Second écueil : éviter d’aborder en même temps que ces problèmes ceux concernant les voies et moyens pour avancer dans cette direction.

Dans ce cadre général on donnera toute sa place aux projets d’émergence des Etats et des peuples d’Asie, d’Afrique et d’Amérique latine. La première vague de des émergences, qui s’était déployée avec succès entre 1950 et 1980, s’est essouflée. La page tournée a permis aux puissances impérialistes de reprendre l’initiative et d’imposer le « diktat » (et non le prétendu « consensus ») de Washington. A son tour ce projet de mondialisation sauvage est en voie d’imploser, offrant aux peuples des périphéries la possibilité de s’engager dans une seconde vague de libération et de progrès. Quels peuvent être les objectifs de cette seconde vague ? Différentes visions politiques et culturelles (réactionnaires, illusoires, progressistes) s’affrontent ici, dont il faudra étudier les chances.

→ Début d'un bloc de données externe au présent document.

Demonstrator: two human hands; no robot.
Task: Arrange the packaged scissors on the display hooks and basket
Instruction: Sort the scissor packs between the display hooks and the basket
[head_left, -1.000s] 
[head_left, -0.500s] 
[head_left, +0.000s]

Nous nous inscrivons dans la perspective d’alternatives radicales ouvrant la voie au dépassement du capitalisme.

 

THEME CINQ : Organisation des luttes : unité et diversité des forces progressistes actives

On revient ici sur la question permanente et majeure concernant les partis politiques, les syndicats, les mouvements et les luttes, les leaderships, les avant-gardes etc

Ces questions permanentes de l’histoire des temps modernes  ont toujours inspiré des réponses théoriques et pratiques diverses, voire conflictuelles. Dans certains moments l’ambition d’unifier toutes les forces progressistes en action a occupé le devant de la scène, dans d’autres moments –comme le nôtre- la diversité a paralysé l’efficacité des luttes et laissé à l’adversaire l’avantage de l’initiative. Le moment actuel est caractérisé, selon moi (Samir Amin) par le déploiement de processus de « prolétarisation généralisée, segmentée et diversifiée à l’extrême », différents concrètement d’un pays à l’autre.

 

Je renvoie ici à mes développements concernant ces transformations et les stratégies audacieuses nécessaires pour faire face au défi.

 

MODALITES DE LA MISE EN ŒUVRE

Le projet de poursuite de nos débats, esquissé ci-dessus à partir de nos débats d’Alger, évite de « reproduire » un second « colloque d’Alger », pour proposer une série de rencontres permettant d’approfondir les analyses et les propositions d’action sur des questions précises. On retiendra pour le moment les cinq thèmes examinés plus haut, sans préjuger de suggestions que proposeront les collègues de nos réseaux.

Le format de ces rencontres doit être conçu pour permettre des avancées dans nos réflexions : nombre limité de participants (15 ?), choix exigent de personnes compétentes dans les domaines définis, préparation de la rencontre par la rédaction et circulation de documents introductifs travaillés.